Perché vale la pena di
leggere Mistero sul lago nero? - Perché è un libro che straripa di strani
episodi e aneddoti divertenti, senza però dimenticare l’importante tradizione
che ha alle spalle – partendo da Raymond Chandler per arrivare fino al
pasticciaccio di Carlo Emilio Gadda – rendendosi una sorta di emulazione
consapevole. Perché nonostante la sua profonda anima umoristica, non rinuncia a
quegli aspetti essenziali di un buon noir: il disvelamento del mistero segue i
binari di un’indagine vera, fatta di colpi di scena credibili. Come deve essere
in un puro romanzo di genere. Infine perché Massimo Cassani, al suo sesto
libro, si riconferma per quello che è: uno scrittore. I dialoghi sarcastici e
la prosa sferzante accompagnano splendide e precise descrizioni di un paesaggio
non metropolitano, anomalo, che la realtà ci ha abituati a dimenticare.
COME COMINCIA - Un po’
di malinconia mi stava venendo, amici miei, ve lo devo confessare. Ma stavo
provando ad ammorbidirla con due dita di Jack Daniel’s liscio, sorseggiate con
calma, le gambe allungate sulla scrivania, lo sguardo al soffitto.

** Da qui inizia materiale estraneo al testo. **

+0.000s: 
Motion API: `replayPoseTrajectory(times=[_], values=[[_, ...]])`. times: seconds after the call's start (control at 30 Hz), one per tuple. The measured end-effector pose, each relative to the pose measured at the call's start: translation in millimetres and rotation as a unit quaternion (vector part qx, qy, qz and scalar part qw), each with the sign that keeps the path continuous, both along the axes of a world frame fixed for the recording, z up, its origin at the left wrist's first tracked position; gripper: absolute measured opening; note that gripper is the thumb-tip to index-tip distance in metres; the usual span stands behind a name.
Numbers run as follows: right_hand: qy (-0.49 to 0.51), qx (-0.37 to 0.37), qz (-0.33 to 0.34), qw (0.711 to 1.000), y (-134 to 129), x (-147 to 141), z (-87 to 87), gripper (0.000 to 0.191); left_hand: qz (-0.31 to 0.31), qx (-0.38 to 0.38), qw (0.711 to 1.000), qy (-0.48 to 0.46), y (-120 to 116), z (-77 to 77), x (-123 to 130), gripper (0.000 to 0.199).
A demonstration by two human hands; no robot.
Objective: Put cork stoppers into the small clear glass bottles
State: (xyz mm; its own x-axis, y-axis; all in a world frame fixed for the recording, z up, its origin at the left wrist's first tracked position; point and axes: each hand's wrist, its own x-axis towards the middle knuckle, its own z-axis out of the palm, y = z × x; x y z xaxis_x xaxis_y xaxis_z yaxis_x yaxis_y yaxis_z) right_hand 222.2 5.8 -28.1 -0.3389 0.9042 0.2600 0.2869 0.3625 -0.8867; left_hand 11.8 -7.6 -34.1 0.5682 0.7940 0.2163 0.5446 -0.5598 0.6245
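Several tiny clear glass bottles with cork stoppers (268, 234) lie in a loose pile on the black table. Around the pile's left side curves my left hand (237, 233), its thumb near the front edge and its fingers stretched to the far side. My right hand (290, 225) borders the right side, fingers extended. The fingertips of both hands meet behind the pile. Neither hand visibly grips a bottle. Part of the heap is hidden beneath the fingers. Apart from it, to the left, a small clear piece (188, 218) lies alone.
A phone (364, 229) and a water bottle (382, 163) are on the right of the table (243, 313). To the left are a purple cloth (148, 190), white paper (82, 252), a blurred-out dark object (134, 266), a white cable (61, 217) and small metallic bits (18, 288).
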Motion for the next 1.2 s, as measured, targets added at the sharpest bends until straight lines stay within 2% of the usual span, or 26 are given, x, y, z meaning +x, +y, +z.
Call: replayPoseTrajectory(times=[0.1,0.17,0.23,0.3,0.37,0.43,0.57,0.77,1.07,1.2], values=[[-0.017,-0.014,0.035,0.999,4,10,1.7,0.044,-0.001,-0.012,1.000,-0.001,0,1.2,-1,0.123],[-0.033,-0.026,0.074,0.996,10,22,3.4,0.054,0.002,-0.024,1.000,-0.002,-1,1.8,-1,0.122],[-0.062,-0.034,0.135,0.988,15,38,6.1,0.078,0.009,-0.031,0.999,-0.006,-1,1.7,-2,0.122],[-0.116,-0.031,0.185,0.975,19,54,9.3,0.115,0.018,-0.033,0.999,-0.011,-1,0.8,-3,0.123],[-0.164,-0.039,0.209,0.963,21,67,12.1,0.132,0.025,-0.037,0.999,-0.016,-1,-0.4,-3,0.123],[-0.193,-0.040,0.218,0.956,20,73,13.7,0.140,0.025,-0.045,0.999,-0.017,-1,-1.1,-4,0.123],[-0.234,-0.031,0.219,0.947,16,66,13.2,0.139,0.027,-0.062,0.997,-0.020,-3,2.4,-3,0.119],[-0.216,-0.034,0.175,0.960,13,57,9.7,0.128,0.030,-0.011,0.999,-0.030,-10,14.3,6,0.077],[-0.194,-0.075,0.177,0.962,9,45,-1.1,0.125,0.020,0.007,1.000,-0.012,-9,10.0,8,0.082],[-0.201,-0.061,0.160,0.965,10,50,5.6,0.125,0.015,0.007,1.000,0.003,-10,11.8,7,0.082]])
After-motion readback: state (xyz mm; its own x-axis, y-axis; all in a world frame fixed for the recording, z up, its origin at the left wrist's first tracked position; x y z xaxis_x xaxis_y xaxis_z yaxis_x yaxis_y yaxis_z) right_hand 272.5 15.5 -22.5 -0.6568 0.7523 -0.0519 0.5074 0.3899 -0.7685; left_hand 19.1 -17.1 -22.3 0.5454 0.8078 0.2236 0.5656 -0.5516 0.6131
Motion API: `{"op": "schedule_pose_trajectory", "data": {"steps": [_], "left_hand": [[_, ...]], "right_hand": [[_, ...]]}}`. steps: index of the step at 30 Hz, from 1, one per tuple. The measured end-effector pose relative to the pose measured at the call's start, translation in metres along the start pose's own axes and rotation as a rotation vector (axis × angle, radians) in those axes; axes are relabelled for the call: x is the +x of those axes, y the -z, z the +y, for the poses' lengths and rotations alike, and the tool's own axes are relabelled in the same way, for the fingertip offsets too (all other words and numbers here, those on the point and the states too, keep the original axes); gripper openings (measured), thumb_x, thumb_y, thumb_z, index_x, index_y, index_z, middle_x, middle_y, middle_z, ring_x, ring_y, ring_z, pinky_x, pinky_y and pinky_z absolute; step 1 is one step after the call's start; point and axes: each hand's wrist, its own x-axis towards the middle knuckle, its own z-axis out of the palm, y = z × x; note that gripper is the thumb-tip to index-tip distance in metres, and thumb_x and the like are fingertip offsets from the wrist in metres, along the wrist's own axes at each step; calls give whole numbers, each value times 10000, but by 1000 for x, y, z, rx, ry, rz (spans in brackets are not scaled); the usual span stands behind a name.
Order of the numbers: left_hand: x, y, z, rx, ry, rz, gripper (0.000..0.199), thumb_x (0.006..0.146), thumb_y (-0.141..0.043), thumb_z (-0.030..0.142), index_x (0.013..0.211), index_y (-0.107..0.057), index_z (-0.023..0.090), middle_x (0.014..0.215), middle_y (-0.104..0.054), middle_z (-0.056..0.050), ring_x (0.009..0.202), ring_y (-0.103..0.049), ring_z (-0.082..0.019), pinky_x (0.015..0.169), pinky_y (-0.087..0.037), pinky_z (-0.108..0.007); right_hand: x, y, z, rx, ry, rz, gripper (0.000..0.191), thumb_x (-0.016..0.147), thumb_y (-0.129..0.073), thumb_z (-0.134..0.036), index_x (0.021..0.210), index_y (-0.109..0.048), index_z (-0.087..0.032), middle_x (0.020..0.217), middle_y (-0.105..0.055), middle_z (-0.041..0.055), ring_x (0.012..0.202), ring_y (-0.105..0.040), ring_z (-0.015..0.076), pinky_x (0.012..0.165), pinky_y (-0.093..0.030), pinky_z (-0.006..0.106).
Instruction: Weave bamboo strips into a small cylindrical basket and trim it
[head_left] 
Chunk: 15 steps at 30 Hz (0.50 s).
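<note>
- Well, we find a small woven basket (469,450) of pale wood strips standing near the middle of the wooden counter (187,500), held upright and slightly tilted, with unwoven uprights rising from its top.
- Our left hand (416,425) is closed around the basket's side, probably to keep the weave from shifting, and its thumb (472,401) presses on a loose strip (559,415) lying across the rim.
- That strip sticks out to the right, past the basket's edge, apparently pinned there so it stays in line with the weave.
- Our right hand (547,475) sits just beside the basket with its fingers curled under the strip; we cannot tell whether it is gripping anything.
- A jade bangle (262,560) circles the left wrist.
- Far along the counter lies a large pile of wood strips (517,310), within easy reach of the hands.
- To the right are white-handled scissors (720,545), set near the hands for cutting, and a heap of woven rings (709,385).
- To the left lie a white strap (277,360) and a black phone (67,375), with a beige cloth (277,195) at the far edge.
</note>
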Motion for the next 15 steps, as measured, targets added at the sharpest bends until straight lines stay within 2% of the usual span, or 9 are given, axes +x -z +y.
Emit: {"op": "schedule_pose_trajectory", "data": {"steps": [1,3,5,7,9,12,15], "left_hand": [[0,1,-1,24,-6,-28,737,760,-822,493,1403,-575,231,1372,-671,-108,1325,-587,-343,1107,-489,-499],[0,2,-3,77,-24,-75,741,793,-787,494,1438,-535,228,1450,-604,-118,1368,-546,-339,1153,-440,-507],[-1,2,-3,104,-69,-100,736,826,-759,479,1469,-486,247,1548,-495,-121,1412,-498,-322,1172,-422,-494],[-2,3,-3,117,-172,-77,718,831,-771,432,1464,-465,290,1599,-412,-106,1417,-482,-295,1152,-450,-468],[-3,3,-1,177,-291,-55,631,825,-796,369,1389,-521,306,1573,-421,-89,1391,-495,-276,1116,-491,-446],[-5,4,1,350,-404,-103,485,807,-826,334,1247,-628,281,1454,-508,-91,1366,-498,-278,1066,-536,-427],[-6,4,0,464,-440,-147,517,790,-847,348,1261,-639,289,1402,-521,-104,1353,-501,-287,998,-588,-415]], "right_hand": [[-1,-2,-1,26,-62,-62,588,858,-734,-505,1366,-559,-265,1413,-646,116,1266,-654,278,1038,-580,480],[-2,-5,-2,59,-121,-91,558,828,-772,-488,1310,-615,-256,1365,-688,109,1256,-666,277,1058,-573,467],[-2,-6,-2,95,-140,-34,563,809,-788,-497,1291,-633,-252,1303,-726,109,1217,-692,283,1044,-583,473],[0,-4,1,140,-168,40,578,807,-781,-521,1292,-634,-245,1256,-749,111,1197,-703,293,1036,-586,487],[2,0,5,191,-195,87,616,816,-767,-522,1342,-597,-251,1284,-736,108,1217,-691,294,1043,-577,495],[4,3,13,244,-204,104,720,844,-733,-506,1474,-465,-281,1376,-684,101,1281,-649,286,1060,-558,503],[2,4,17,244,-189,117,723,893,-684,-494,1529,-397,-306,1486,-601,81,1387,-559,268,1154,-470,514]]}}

Nell’intonaco annerito dal fumo di sigaretta si intrecciavano svincoli di
ipnotiche e tortuose fessure scavate dal tempo. Ero solo, tolta una cimice che
sgambettava sul vetro della finestra con addosso soltanto qualche goccia di
Chanel N°5. Stavo lì senza far niente, aspettavo e basta. Ho sempre adorato
star lì, senza far niente, aspettando e basta, ma quella volta la malinconia mi
stava rovinando il mio passatempo preferito.
Massimo Cassani,
giornalista, è nato a Cittiglio, in provincia di Varese, nel 1966 e vive a
Milano da quasi trent’anni. Mistero sul lago nero è il suo sesto romanzo. Ha
esordito nella narrativa con Sottotraccia (Sironi, 2008 e poi TEA, 2015), primo
episodio della serie con protagonista il commissario Micuzzi, cui sono seguiti
Pioggia battente (Sironi 2009, TEA, 2014), Zona Franca (TEA, 2013) e Soltanto
silenzio (TEA, 2014). Per Laurana ha pubblicato nel 2010 Un po’ più lontano,
dedicato ai temi della solitudine e dell’agnizione d’identità. Nel 2015 ha
partecipato con un racconto autobiografico all’opera collettanea dal titolo La
formazione dello scrittore (Laurana) in cui compaiono scritti, fra gli altri,
di Tullio Avoledo, Raul Montanari e Alessandro Zaccuri. Dal 2010 collabora con
la Bottega di narrazione, scuola di scrittura creativa condotta da Giulio
Mozzi.
lunedì 2 novembre 2015
Breve diario di frontiera di Gazmend Kapllani. Traduzione di Maurizio De Rosa. Nelle librerie dal 3 dicembre 2015 per Del Vecchio Editore
Dopo aver trascorso
l’infanzia e gli anni della scuola in Albania, immaginando che le minigonne e i
quiz della tv di Stato italiana fossero la realtà di ogni giorno della vita in
Occidente – e fantasticando di conseguenza di poter vivere
al di là del confine –
la morte del dittatore Enver Hoxha finalmente consente a Gazmend Kapllani di
mettere in pratica il proprio piano di fuga. Tuttavia, al suo arrivo nella
Terra Promessa, non trova né procaci e disponibili fanciulle, né il caloroso
benvenuto che aveva immaginato di ricevere dai suoi cugini greci. Viene,
invece, sbattuto in un centro di detenzione temporaneo, situato in una piccola
città di confine. Gazi e i suoi compagni immigrati cercheranno così di trovare
un lavoro, cominciando a pianificare le loro vite future in Grecia e
immaginando ricchezze e successi che rimangono sempre appena oltre la loro
portata.
Kapllani racconta con irriverenza e ironia di un’infanzia popolata di
onnipresenti e paranoici delatori e di cartoni di sapone in polvere sbiancati dalla
salsedine del Mare Adriatico utilizzati come feticci dell’Occidente per
decorare il salotto di casa, e, intrecciando questi ricordi con il presente di
migranti afflitti dalla “sindrome del confine” (uno stato mentale al pari di
un’esperienza geografica), confeziona un brillante e divertente romanzo
d’esordio.
L’autore è nato nel 1967
a Lushnjë, in Albania. Nel gennaio del 1991 ha attraversato il confine con la
Grecia
a
piedi per sfuggire alla persecuzione da parte dei servizi segreti comunisti. In
Grecia ha lavorato come muratore, cuoco, venditore ambulante, laureandosi
successivamente presso l’università di Atene e completando un dottorato
sull’immagine degli albanesi sulla stampa greca e dei greci sulla stampa
albanese. Ora è uno scrittore di successo e tiene una rubrica bisettimanale su
Ta Nea, il più grande quotidiano greco.